Michael Workman seems to be a world-weary comedian. Broken, battered and beaten by a recent experience working on a cruise ship where he bombed so badly in his first show that the cruise director cancelled his remaining performances. The embarrassment amplified by the inability to escape the audience for the remainder of the cruise and becoming the butt of other performer’s jokes. Therefore, it’s no surprise that he seems to have lost his joie de vivre.
Known for his intellectually adroit and somewhat esoteric style, it seems to have been crushed by the cruise-ship crowd and Workman is left trying to justify how comedy works and find more ‘everyman’ references. That doesn’t necessarily mean bad things though; this routine is littered with mentions of television programs we all know – trashy reality shows, classic sitcoms, even late-night telephone sex line advertisements. All great orientation points for an audience, and within them there are glimpses of Workman’s poetically eloquent genius that entertain for their beauty as much as they do their humour.
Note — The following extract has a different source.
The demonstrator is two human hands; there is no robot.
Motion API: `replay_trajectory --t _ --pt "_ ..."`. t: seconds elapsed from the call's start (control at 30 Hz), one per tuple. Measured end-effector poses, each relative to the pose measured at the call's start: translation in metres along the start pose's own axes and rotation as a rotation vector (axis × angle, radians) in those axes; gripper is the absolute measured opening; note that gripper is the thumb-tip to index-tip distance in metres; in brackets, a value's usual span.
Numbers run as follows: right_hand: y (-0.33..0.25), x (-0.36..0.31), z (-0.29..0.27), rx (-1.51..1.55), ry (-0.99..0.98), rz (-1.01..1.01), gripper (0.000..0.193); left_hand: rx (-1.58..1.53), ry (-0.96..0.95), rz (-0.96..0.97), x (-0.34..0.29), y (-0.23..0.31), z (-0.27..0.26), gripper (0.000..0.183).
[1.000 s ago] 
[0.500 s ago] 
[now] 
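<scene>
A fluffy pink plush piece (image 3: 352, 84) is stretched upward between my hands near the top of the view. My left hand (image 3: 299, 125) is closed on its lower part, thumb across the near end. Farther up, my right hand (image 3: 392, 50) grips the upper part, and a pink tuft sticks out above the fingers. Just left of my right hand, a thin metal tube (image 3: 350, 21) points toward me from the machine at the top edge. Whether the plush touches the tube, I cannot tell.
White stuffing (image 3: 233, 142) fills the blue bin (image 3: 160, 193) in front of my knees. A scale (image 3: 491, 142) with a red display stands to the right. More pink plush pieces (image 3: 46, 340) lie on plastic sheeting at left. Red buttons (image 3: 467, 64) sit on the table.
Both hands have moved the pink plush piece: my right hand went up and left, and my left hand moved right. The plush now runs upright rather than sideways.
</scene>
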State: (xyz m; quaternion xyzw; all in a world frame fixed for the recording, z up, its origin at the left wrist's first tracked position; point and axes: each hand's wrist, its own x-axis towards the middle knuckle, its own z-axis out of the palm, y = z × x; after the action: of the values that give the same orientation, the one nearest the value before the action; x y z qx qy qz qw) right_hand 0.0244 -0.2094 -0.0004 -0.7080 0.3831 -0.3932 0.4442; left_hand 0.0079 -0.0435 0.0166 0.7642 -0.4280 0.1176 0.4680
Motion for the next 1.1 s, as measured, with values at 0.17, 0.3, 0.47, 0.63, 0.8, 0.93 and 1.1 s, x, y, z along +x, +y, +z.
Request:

A show in three parts, Workman’s structure is neat and as he progresses, positivity begins to creep back in, along with a craftsman-like skill. Then from nowhere he goes for one of the bravest set-pieces you can imagine, to deliver a right-wing style racist rant without offending anyone in his diverse audience. It’s an incredible tightrope walk and in less skilful hands could end up being read as a replay of Michael Richards’ 2006 Laugh Factory routine, but in fact actually makes a statement of tolerance and acceptance instead.
Every comedian has his peaks and troughs; thankfully, Michael Workman shows that despite having been sunk in a Mariana trench of humiliation, he’s on the voyage to recovery.